Aunque este patriotismo barato siempre me ha parecido irrisorio, hoy entiendo la necesidad de su creación y su difusión, por lo que esperaría que en gran medida parte de los mil millones de dólares que invertirá Netflix en el país, sean para promover esta nueva ola de valores patrióticos que hagan frente a la narcocultura.
¡Vaya paradoja mexicana!, el Estado y el capital unidos para recuperar su supremacía ante una cultura criminal que ellos mismos crearon e impulsaron conscientes e inconscientemente.

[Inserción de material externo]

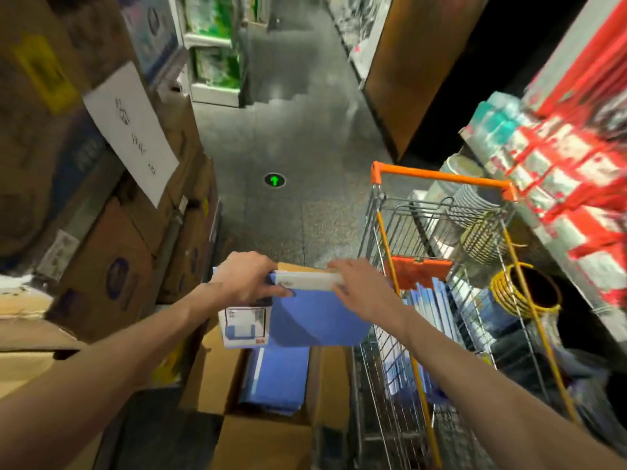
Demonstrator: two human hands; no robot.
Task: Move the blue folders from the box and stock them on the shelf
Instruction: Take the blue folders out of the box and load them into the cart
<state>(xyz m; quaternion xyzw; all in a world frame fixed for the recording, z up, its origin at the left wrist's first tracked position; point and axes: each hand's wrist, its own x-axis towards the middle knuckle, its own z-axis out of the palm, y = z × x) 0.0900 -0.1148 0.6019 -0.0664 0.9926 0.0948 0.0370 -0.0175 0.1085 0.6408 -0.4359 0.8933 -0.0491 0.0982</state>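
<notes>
we hold one blue folder (315, 317) in the air between both hands, straight above the open cardboard box (210, 371) on the floor. our left hand (247, 276) grips its upper left corner, thumb curled across the blue front, and our right hand (359, 286) pinches the upper right corner, fingers laid over the white spine strip (305, 281) that runs along the top edge. a printed paper insert (244, 327) sticks out at the folder's lower left, just under the left hand. down in the box more blue folders (274, 381) lie stacked, their covers facing up, with the box flaps standing open around them. just right of the box is a wire shopping cart (400, 351) with an orange handle (441, 174), and it carries a row of blue-and-white items standing on edge, too blurred for us to name. the shelf (559, 164) on the far right is packed with red and white packs, with a yellow woven basket (522, 290) below them. brown cartons (101, 266) are piled on our left, a white sheet (130, 130) taped on one. a green arrow (274, 180) marks the grey aisle floor ahead.
</notes>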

EN DEFINITIVO… No sólo en México se cuecen habas. Estados Unidos ha enfrentado este problema desde hace décadas. En su contexto, el desarrollo de las pandillas y el crimen en los barrios afroamericanos, empapó a miles de generaciones que posteriormente con la reivindicación de esta raza socialmente excluida, llevó ciertos valores a todo el hemisferio.
Un ejemplo claro se observó el pasado Superbowl, en que el hiphop (que esta demás decir que dicho género desde su génesis ha sido tomado como himno de una contracultura) causó un revuelo nacional, sobre todo ante la polémica de ver nuevamente a la legendaria tenista Serena Williams haciendo una danza prohibida para los valores norteamericanos, ya que hace referencia a la pandilla hegemónica del barrio en el que creció. Hecho por el cual ya había sido criticada en el pasado pues así festejó su medalla oro durante los Juegos Olímpicos de Londres.
El crip walk como se le conoce a este baile, ha sido objeto de debate en el país vecino, porque para algunos promueve la violencia y la delincuencia que las pandillas ejercieron en las comunidades afrodescendientes de esa nación. Para otros, estos pasos de bailes han trascendido su origen y hoy es un símbolo de la cultura americana que también es afro. Se entiende el punto, ¿no?.